Ceritanya sederhana. Intinya cuma berisi kisah tentang seorang anak berkecukupan bernama Maria dengan sahabatnya Susi, yang berasal dari keluarga sederhana dan tinggal di gang belakang rumah.
Maria ingin betul ke Kebun Binatang, tetapi kedua orangtuanya yang sibuk, cuma bisa bergeser dari satu janji ke janji lainnya. Akhirnya Maria dengan kegigihannya dan segala cara berhasil sampai di Kebun Binatang bersama Susi, dengan upaya yang melibatkan banyak orang.
Cerita yang enteng dan menghibur. Banyak lucunya. Untuk zamannya, film ini bukan main. Lagi pula akting para pemainnya sangat luwes.

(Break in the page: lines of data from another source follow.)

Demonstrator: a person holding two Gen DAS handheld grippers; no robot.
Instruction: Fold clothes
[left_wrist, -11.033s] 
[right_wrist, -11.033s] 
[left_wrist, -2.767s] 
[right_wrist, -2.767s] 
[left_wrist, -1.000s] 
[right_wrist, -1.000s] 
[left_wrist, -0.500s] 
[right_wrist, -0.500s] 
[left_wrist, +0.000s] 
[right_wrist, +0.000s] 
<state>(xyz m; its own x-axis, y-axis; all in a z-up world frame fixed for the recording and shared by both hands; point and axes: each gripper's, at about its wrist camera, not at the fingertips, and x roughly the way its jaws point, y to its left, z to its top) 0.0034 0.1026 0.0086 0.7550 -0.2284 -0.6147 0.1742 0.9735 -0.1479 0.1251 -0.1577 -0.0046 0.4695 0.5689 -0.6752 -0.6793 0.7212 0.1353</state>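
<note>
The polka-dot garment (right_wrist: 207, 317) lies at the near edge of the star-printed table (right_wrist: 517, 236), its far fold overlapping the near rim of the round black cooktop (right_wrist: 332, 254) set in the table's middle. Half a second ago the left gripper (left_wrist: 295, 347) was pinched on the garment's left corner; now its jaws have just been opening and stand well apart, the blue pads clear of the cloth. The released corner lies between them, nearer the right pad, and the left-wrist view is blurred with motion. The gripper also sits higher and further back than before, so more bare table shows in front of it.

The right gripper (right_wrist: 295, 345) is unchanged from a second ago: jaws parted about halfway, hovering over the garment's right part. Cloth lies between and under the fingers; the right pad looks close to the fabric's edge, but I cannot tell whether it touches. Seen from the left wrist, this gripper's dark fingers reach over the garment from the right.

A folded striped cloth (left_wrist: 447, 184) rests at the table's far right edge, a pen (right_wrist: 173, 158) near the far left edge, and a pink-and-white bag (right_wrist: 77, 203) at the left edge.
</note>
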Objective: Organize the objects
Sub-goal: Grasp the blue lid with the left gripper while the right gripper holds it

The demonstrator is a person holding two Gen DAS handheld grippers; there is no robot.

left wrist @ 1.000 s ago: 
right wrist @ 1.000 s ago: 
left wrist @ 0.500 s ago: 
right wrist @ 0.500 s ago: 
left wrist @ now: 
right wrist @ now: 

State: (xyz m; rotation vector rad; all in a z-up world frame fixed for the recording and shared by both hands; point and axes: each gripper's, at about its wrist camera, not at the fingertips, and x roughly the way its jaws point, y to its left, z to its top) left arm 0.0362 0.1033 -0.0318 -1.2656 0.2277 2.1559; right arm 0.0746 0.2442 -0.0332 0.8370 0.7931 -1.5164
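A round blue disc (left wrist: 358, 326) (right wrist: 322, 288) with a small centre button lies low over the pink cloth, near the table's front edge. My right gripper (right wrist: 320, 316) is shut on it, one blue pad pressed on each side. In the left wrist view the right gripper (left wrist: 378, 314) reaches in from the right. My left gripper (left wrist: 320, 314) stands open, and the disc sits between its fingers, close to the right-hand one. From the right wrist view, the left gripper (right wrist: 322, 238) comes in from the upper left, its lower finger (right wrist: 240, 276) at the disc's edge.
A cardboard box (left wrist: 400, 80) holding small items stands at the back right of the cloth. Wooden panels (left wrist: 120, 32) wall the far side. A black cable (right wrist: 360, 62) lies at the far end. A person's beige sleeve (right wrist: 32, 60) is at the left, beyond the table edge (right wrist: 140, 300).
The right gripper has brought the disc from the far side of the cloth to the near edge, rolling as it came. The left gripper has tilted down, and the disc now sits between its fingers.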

Tidak tampak dibuat-buat seperti film-film Indonesia yang kurang bermutu.
Karena film ini film anak, maka sebagian besar pemainnya ya anak-anak. Akting mereka juga luar biasa membumi. Begitu dekat dengan sikap sehari-hari.
Film Bintang Ketjil ini diproduseri oleh Annie Mambo. Sutradara sekaligus penulis Wim Umboh dan Misbach Yusa Biran. Diperankan oleh Raden Ismail, Maria Umboh, Suzy Mambo, Nana Awaludin, Mansjur Sjah, Tuty S, AN Alcaff, Fifi Young, Noortje Supandi, serta Anna Susanty. Diproduksi tahun 1963.
Hasil ngobrol dengan pemeran utama Nana Awaludin atau Bung Nana, Sang Penyemir Sepatu, yang menyempatkan datang pada acara pemutaran film tersebut oleh Pusat Data Arsitektur di Auditorium Museum Bank Indonesia, Minggu sore tanggal 24 November 2019.
Berhasil didapuk cerita bahwa mereka, para pemain anak, memang berakting secara natural. Wim Umboh hanya mengarahkan, lalu para pemain cilik itu dipersilahkan berimprovisasi sendiri. Luar biasa ya!
Pada zamannya menurut Nana, para pemain film memang cukup diberi arahan sedikit oleh sutradara lalu dipersilahkan berimprovisasi . Ternyata mutu akting pemain film Indonesia di ‘Zaman Lekra’ itu jauh lebih hebat daripada pemain sinetron di televisi yang setiap hari diputar saat ini.
Yang menarik diamati dalam film Bintang Ketjil ini adalah, ada lapangan rumput yang sekarang sudah menjadi Masjid Sunda Kelapa. Lapangan rumput gersang di mana kisah ini berawal.
Semula memang kurang bisa diidentifikasi dan sempat bertanya-tanya, ketika shoot di lapangan rumput dan tampak sekilas patung ayam di pucuk bangunan, mirip seperti yang ada di gereja Ayam, Menteng, dekat Bappenas.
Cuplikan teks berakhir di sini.